Castiel was beginning to infringe on the realm of desperation. Sure, he had Balthazar on his side, who had willingly joined the fight against Raphael–after a little bit of persuading–and Balthazar had been a valuable asset with all of the weapons he stole from Heaven's arsenal, but somehow Raphael had managed to get the jump on them. Castiel didn't know how*, but Raphael found weapons of his own to use, and many of them were nasty biters. Including, but not limited to, David's Sling, Samson's Locks, and the Crown of Thorns. Upon receiving word from one of his informants, Castiel ordered his scouts to retreat immediately. The last thing he heard was the screaming of his soldiers being slaughtered. The frequency cut out a second later, and the commander gripped the back of the park bench he was standing beside.

Castiel's eyes searched the air, as if trying to reach back out to his fallen brothers and sisters. He didn't receive an answer.

"—Castiel, I know you're there."

He froze.

That voice was unmistakable.

Raphael dusted off her sleeve vainly, as her dark eyes combed over the corpses that were only moments earlier animate. Five low-tier angels in all. Certainly no match for her. She found herself annoyed that she didn't reach this squad in time to keep them from sending word back to their captain. So much for the element of surprise. She did, however, manage to snag a shared frequency with Castiel before it escaped her, and she opened the line back up.

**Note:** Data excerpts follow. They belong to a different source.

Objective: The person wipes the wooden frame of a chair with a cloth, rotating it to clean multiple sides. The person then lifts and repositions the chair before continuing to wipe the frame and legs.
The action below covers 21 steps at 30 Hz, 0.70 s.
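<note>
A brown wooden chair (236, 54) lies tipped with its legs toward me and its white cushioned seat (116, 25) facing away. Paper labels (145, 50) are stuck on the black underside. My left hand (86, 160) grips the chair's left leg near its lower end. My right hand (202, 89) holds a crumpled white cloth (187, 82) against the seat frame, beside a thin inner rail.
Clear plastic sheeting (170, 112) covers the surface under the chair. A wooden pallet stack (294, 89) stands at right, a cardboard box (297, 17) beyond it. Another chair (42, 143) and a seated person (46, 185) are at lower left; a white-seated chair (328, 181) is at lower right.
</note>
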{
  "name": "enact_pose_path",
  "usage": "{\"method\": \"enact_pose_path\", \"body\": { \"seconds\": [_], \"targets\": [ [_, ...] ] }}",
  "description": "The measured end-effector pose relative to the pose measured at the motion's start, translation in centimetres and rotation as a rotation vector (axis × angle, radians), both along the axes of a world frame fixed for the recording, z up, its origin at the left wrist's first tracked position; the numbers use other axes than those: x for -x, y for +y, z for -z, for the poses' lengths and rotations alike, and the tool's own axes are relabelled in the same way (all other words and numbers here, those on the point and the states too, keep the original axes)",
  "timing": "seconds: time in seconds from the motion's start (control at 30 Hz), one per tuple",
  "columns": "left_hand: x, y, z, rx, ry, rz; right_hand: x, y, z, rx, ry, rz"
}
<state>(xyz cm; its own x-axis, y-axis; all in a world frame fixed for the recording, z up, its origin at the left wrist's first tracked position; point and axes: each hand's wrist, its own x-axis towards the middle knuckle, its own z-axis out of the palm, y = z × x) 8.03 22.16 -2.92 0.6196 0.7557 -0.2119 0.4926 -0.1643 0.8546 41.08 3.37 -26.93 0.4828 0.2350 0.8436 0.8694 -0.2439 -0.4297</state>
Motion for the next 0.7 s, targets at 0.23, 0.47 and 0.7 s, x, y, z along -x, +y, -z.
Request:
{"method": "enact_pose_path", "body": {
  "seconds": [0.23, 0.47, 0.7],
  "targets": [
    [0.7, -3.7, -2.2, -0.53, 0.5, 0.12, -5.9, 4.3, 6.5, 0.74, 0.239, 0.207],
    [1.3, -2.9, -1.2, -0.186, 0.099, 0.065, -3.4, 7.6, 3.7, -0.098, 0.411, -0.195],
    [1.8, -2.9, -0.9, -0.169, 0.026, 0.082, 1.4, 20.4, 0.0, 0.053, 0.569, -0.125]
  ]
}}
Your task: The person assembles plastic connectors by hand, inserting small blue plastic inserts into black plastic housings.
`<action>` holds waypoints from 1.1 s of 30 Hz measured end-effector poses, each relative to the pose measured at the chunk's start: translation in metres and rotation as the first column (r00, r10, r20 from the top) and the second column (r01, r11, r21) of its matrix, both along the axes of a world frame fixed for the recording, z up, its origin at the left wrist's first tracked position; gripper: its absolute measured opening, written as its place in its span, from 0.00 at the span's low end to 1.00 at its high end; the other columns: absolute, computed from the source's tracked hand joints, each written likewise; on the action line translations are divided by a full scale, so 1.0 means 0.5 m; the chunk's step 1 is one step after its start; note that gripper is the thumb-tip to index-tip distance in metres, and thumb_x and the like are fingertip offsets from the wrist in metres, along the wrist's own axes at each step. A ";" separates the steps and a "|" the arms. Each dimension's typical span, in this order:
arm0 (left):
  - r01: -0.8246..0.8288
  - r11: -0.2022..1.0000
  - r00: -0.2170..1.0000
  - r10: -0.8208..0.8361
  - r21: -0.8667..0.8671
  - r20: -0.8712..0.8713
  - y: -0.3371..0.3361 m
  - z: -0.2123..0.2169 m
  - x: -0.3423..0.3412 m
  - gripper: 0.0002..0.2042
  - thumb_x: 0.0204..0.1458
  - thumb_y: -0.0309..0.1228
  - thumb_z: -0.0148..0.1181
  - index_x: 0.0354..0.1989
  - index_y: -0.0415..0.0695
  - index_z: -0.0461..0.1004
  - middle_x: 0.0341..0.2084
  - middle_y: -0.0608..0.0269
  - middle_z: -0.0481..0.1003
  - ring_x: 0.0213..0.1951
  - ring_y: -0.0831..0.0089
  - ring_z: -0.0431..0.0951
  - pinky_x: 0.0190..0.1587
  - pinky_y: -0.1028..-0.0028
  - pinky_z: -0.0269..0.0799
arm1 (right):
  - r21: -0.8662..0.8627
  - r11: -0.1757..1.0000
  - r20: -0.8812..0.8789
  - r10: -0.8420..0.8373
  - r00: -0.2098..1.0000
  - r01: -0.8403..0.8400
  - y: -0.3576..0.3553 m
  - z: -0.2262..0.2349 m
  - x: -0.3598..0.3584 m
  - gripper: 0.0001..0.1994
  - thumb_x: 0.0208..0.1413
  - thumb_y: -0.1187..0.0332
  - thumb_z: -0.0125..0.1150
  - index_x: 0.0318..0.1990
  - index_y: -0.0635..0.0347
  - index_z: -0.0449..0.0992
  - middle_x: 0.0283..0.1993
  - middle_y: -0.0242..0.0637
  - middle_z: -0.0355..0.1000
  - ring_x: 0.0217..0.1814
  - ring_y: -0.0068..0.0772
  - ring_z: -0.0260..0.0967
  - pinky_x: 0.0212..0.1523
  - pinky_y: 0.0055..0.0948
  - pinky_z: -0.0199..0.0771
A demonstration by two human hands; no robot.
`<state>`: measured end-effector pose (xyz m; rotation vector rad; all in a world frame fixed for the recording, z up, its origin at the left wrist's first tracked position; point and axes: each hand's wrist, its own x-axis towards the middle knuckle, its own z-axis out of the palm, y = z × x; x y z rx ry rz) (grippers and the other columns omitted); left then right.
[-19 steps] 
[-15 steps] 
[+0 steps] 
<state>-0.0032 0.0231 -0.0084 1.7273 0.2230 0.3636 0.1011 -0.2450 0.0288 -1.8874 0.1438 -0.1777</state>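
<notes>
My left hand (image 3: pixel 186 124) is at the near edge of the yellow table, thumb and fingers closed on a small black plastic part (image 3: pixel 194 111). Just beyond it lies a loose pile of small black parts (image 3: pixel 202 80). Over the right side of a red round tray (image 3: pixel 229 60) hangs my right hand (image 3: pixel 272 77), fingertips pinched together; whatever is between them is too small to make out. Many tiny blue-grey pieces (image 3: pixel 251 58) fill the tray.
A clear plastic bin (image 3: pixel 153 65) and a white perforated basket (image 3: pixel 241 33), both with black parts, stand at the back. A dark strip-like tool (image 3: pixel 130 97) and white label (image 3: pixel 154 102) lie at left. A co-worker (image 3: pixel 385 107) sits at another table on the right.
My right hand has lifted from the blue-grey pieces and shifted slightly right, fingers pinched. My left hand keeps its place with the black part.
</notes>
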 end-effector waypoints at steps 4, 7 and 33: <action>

"...Fine. Don't answer." she continued. Castiel was afraid, and she knew it. This was desirable. "I suggest you start running. At any moment, those sigils you're wearing will be faulted."

Castiel glanced down at his arms. He yanked up his sleeves to reveal intricate symbols he drew on himself in Enochian. Before his eyes, the sigils began to erase from his skin.

"Consider this warning this a kindness from your enemy."

Kindness? No, Raphael was just being arrogant. She had the upper hand and naturally she had to make Castiel very aware of it. Raphael was a proud individual sometimes. He knew this from experience. He also knew when to tuck tail and flee.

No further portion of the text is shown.